Israele – Vertice Netanyahu- Kerry Per il negoziato, contro i diktat
“Non accetteremo diktat dall’Onu”. Questa mattina, prima di partire per Roma per incontrare il segretario di Stato Usa John Kerry e il presidente del Consiglio italiano Matteo Renzi, il premier israeliano Benjamin Netanyahu aveva chiarito in modo inequivocabile la sua posizione, rispondendo indirettamente all’iniziativa palestinese. Da Ramallah, infatti, era arrivata in serata la notizia che l’Autorità nazionale palestinese presenterà mercoledì prossimo all’Onu una risoluzione in cui chiede il ritiro di Israele dalla Cisgiordania e da Gerusalemme Est (si vuole il ritorno ai confini del 1967) entro novembre 2016 e il riconoscimento dello Stato di Palestina. “Non accetteremo tentativi di imporci gesti unilaterali su una base temporale limitata”, l’avvertimento di Netanyahu ai palestinesi e alla Comunità internazionale, “in una realtà in cui il terrorismo islamico riesce a raggiungere qualsiasi angolo del pianeta, respingeremo qualsiasi tentativo di piazzare quel terrorismo dentro casa nostra”. In queste ore Netnayahu è impegnato in un faccia a faccia con Kerry (nell’immagine l’incontro di lunedì), a cui ribadirà la richiesta
israeliana alla Casa Bianca di apporre il veto sulla risoluzione palestinese (presentata al Consiglio di Sicurezza grazie alla Giordania, membro temporaneo del direttivo) perché per arrivare alla pace esiste una sola via, il negoziato. Sembra che Kerry voglia fare da pacere ed evitare lo scontro diplomatico alle Nazioni Unite, così, dopo aver sentito Netanyahu, volerà domani a Londra per vedere Saeb Erekat, capo negoziatore palestinese. La richiesta del primo ministro di Gerusalemme è chiara: veto sulla risoluzione perché non è cercando di mettere con le spalle al muro Israele che si raggiunge la pace e non si può riconoscere lo Stato di Palestina senza avere delle garanzie in cambio. Ma la Casa Bianca temporeggia e fa sapere che non ha ancora deciso nel merito.
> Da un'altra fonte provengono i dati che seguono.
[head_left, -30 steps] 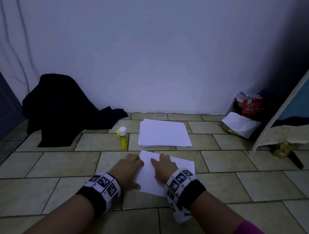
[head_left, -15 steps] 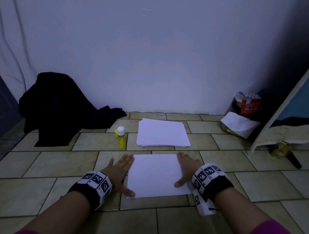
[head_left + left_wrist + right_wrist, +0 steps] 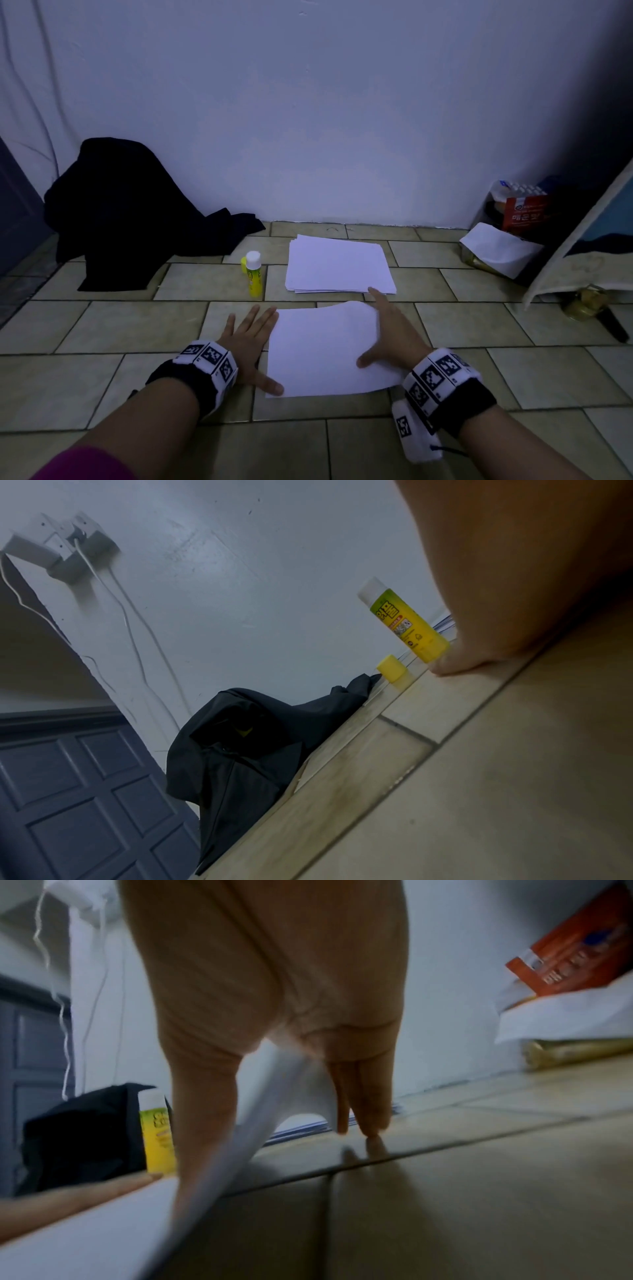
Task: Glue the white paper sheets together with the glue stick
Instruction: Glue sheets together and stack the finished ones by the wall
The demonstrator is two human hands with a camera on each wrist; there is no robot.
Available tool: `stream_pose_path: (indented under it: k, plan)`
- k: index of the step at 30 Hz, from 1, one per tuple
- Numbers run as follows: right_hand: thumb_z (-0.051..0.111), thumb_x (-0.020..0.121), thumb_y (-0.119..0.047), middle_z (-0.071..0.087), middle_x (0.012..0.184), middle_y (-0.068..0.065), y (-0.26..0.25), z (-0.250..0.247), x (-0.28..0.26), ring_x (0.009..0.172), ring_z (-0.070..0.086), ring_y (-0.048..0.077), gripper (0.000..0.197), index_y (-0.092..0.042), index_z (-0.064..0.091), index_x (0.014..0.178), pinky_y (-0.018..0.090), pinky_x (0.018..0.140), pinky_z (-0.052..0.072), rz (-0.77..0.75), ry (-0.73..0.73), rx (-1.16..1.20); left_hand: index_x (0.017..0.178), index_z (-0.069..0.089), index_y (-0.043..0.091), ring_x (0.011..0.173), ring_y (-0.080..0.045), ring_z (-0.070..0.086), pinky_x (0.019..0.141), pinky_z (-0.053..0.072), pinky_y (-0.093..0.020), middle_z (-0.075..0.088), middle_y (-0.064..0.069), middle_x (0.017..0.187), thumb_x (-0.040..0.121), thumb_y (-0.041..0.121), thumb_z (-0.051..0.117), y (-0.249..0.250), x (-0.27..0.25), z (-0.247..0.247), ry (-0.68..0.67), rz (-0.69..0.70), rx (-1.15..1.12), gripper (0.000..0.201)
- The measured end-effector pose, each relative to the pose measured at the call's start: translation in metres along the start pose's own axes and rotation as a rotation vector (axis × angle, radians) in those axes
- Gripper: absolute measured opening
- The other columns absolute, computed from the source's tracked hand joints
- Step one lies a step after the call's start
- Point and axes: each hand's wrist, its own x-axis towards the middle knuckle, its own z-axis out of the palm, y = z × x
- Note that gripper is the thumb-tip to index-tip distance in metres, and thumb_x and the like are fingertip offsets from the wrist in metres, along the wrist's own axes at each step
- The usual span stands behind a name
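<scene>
A single white paper sheet [image 3: 322,349] lies on the tiled floor between my hands. My left hand [image 3: 246,342] lies flat and spread on the floor at the sheet's left edge, its thumb touching the near left corner. My right hand [image 3: 390,332] pinches the sheet's right edge, thumb on top and fingers beneath. In the right wrist view that edge of the sheet [image 3: 260,1123] is raised and curved. Beyond it lies a stack of white sheets [image 3: 339,265]. The yellow glue stick [image 3: 254,274] with a white top stands upright left of the stack, a small yellow cap [image 3: 392,669] beside it.
A black cloth heap [image 3: 120,219] lies against the wall at the back left, near a dark door [image 3: 68,791]. At the right are a red box [image 3: 524,212], a white wrapper [image 3: 500,250], a leaning board [image 3: 582,240] and a brass object [image 3: 585,301].
Both hands slid outward from the sheet's middle to its side edges. The right hand has now taken the right edge and raised it off the floor.
</scene>
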Motion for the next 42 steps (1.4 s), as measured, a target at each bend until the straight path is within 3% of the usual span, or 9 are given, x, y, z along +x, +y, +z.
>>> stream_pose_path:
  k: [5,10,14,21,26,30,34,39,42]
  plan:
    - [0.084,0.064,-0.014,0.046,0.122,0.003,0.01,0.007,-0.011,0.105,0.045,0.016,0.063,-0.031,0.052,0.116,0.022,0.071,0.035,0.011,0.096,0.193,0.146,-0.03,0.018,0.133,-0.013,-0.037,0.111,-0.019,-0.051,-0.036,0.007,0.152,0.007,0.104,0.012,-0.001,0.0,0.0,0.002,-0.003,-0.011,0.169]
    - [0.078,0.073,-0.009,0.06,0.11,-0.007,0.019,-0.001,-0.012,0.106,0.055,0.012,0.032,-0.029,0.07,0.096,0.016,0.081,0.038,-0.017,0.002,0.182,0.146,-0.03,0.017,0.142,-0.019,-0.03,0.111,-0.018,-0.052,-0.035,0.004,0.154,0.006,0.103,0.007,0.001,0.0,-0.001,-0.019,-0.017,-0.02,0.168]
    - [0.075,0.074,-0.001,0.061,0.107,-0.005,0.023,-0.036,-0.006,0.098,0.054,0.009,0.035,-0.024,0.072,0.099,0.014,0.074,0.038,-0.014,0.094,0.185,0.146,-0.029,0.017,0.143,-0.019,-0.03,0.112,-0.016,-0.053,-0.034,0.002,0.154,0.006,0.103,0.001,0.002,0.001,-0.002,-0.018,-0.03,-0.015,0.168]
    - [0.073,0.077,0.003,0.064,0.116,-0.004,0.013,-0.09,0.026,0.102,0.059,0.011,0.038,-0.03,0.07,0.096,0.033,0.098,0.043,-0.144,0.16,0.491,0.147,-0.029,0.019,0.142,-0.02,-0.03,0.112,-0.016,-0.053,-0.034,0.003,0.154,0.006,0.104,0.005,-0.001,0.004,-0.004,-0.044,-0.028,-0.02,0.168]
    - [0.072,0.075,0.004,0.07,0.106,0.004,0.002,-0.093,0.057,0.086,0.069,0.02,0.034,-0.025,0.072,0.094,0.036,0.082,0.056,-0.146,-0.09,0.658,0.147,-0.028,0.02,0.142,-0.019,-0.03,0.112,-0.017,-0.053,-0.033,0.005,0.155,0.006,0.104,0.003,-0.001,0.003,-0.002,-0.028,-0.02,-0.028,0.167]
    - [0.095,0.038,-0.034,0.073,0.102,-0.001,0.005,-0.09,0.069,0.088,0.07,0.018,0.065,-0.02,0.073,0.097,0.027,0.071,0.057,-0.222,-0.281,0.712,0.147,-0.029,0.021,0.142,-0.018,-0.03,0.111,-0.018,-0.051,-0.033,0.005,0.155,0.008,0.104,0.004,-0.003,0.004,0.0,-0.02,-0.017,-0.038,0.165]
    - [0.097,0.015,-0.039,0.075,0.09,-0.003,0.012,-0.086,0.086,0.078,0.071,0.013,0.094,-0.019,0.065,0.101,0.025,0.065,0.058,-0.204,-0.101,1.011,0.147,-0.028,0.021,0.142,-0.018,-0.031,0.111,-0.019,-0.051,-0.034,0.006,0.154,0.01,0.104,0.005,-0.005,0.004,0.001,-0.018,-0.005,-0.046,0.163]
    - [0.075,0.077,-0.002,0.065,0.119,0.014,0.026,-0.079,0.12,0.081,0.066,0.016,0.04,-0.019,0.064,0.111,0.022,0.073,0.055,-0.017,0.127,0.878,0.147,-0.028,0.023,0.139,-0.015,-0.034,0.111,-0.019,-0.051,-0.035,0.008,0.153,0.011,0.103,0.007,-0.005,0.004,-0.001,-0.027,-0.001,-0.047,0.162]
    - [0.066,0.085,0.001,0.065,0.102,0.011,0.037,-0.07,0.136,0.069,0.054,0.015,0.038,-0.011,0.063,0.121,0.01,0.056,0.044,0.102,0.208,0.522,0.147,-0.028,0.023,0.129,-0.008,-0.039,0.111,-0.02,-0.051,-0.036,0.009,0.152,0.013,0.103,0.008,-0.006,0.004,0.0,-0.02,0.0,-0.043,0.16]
Intanto diversi parlamenti europei – Gran Bretagna, Francia, Spagna – hanno approvato mozioni per convincere i propri governi a riconoscere unilateralmente lo Stato di Palestina. Fino ad ora l’unico paese europeo a spingersi fino a un riconoscimento formale dello Stato palestinese è stata la Svezia ma l’Irlanda potrebbe seguirne l’esempio. Giovedì scorso la camera bassa di Dublino ha approvato una mozione non vincolante che chiede all’esecutivo il riconoscimento e dal governo fanno sapere che l’opzione è sul tavolo. Se può essere utile a risolvere la situazione, lo faremo, il concetto espresso dal ministro degli Esteri Charlie Flagan. Con buona pace di Israele che ha ribadito la sua posizione: ogni azione unilaterale è inutile, dannosa e di ostacolo alla pace. Solo il negoziato tra le parti può garantire un risultato efficace. Rimanendo in Irlanda, passo indietro della
Holocaust Education Trust Ireland (HETI), organizzazione no profit impegnata nell’insegnamento della Shoah, che aveva chiesto di non menzionare “Israele o lo Stato ebraico in nessun momento della cerimonia”, in riferimento alle celebrazioni di gennaio in memoria della Shoah. “L’idea di evitare di citare lo Stato di Israele in una cerimonia che commemora le vittime della Shoah è oltraggiosa – la presa di posizione del memoriale dello Yad Vashem di Gerusalemme – e siamo contenti di sapere che HETI ha comunicato che l’ambasciatore di Israele parlerà all’evento”. Il primo a ricevere l’ordine di censura su Israele era stato Yanky Fachler, da dodici anni tra gli oratori della celebrazione ufficiale del Giorno della Memoria in Irlanda. Protestando e chiedendo spiegazioni per una decisione “sbagliata e molto pericolosa”, Fachler si è visto recapitare una seconda lettera del presidente dell’HETI in cui il presidente Peter Cassells lo informava di essere stato rimosso dal suo ruolo di oratore. Dopo dodici anni. A intervenire anche l’ex ministro della Giustizia Alan Shatter, firmando una lettera di fuoco con destinatario Cassels e in cui definiva sia la censura sia la rimozione di Fachler come provvedimenti “assolutamente inaccettabili”. “I membri del consiglio dell’HETI sono stati influenzati nell’affrontare la questione dall’ostilità contro Israele di alcune parti dell’opinione pubblica irlandese e del movimento Bds (Boycott, Divestment and Sanctions)”.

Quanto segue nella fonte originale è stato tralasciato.